[Problem requirements]
In the listing below, find every line containing "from" and copy it out.

# # #

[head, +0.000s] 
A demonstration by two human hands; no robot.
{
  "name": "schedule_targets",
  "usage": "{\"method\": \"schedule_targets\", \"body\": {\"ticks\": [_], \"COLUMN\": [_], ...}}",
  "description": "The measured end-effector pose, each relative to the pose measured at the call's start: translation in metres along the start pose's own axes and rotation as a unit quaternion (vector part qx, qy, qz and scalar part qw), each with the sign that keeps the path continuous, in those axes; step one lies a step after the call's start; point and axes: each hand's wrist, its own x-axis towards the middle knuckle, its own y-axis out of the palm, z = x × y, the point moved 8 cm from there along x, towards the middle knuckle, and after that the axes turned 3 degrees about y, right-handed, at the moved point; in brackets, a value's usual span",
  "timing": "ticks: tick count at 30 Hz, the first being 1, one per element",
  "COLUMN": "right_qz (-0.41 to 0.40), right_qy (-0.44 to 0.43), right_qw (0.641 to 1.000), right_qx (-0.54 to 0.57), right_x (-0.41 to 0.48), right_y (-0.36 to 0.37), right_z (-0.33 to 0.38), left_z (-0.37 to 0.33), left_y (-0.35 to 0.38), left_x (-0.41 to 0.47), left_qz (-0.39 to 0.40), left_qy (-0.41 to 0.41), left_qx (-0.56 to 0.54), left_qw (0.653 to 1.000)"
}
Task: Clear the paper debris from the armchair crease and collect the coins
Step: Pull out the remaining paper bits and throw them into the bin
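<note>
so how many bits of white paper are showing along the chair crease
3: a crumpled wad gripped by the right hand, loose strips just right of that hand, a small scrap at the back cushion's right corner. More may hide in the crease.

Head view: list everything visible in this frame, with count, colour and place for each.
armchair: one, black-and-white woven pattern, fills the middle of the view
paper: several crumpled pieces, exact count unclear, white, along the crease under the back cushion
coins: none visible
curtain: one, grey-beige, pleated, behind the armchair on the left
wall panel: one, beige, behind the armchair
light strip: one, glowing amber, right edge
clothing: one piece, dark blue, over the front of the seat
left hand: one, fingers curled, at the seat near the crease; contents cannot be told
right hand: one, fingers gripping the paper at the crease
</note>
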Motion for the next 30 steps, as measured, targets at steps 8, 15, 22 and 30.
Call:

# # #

[Task answer]
  "description": "The measured end-effector pose, each relative to the pose measured at the call's start: translation in metres along the start pose's own axes and rotation as a unit quaternion (vector part qx, qy, qz and scalar part qw), each with the sign that keeps the path continuous, in those axes; step one lies a step after the call's start; point and axes: each hand's wrist, its own x-axis towards the middle knuckle, its own y-axis out of the palm, z = x × y, the point moved 8 cm from there along x, towards the middle knuckle, and after that the axes turned 3 degrees about y, right-handed, at the moved point; in brackets, a value's usual span",
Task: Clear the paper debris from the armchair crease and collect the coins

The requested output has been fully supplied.